In search of a solution, a team of Google researchers collaborated with Columbia University and Synthesis AI, a data generation platform for computer vision, to develop ClearGrasp. It’s an algorithm capable of estimating accurate 3D data of transparent objects from RGB images, and importantly one that works with inputs from any standard RGB camera, using AI to reconstruct the depth of transparent objects and generalize to objects unseen during training.
As the researchers note, training sophisticated AI models usually requires large data sets, and because no corpus of transparent objects existed, they created their own containing more than 50,000 photorealistic renders with corresponding depth, edges, surface normals (which represent the surface curvature), and more. Each image shows up to five transparent objects, either on a flat ground plane or inside a tote with various backgrounds and lighting. And a separate set of 286 real-world images with corresponding ground truth depth serves as a test set.
ClearGrasp comprises three machine learning algorithms in total: a network to estimate surface normals, one for occlusion boundaries (depth discontinuities), and one that masks transparent objects.
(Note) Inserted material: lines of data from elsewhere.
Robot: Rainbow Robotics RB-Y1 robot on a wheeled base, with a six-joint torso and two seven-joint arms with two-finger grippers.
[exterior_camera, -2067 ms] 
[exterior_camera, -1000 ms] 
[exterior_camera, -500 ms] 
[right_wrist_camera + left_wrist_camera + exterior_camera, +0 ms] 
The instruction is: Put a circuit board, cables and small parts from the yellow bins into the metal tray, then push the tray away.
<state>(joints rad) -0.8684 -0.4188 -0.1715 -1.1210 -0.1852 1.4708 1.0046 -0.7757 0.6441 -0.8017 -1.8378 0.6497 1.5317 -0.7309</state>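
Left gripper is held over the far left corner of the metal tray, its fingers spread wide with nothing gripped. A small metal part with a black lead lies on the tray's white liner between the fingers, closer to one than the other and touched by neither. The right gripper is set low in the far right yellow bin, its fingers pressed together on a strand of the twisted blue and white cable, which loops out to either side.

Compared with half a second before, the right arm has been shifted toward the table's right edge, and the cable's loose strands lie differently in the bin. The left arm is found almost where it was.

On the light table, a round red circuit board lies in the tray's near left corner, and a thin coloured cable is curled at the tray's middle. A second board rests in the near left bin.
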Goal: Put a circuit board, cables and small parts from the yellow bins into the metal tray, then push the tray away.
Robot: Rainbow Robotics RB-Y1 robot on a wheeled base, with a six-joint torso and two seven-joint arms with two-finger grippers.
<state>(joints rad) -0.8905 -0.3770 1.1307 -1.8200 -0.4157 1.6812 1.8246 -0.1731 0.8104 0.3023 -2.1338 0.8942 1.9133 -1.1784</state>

This mask removes all pixels belonging to transparent objects so that the correct depths can be filled in, and so an optimization module can extend the surface’s depth using predicted surface normals to guide the reconstruction’s shape. (The predicted occlusion boundaries help to maintain separation between distinct objects.)
In experiments, the researchers trained the models on their custom data set, as well as real indoor scenes from the open-source Matterport3D and ScanNet corpora. They say that ClearGrasp managed to reconstruct depth for transparent objects with much higher fidelity than the baseline methods, and that its output depth could be directly used as input to manipulation algorithms that use images. When using a robot parallel-jaw gripper arm, the gripping success rate of transparent objects improved from 12% to 74%, and from 64% to 86% with suction.
“ClearGrasp can benefit robotic manipulation by incorporating it into our pick and place robot’s control system, where we observe significant improvements in the grasping success rate of transparent plastic objects,” wrote study coauthors Shreeyak Sajjan, a Synthesis AI research engineer, and Andy Zeng, a Google research scientist. “A promising direction for future work is improving the domain transfer to real-world images by generating renders with physically-correct caustics and surface imperfections such as fingerprints … Enabling machines to better sense transparent surfaces would not only improve safety, but could also open up a range of new interactions in unstructured applications — from robots handling kitchenware or sorting plastics for recycling, to navigating indoor environments or generating AR visualizations on glass tabletops.”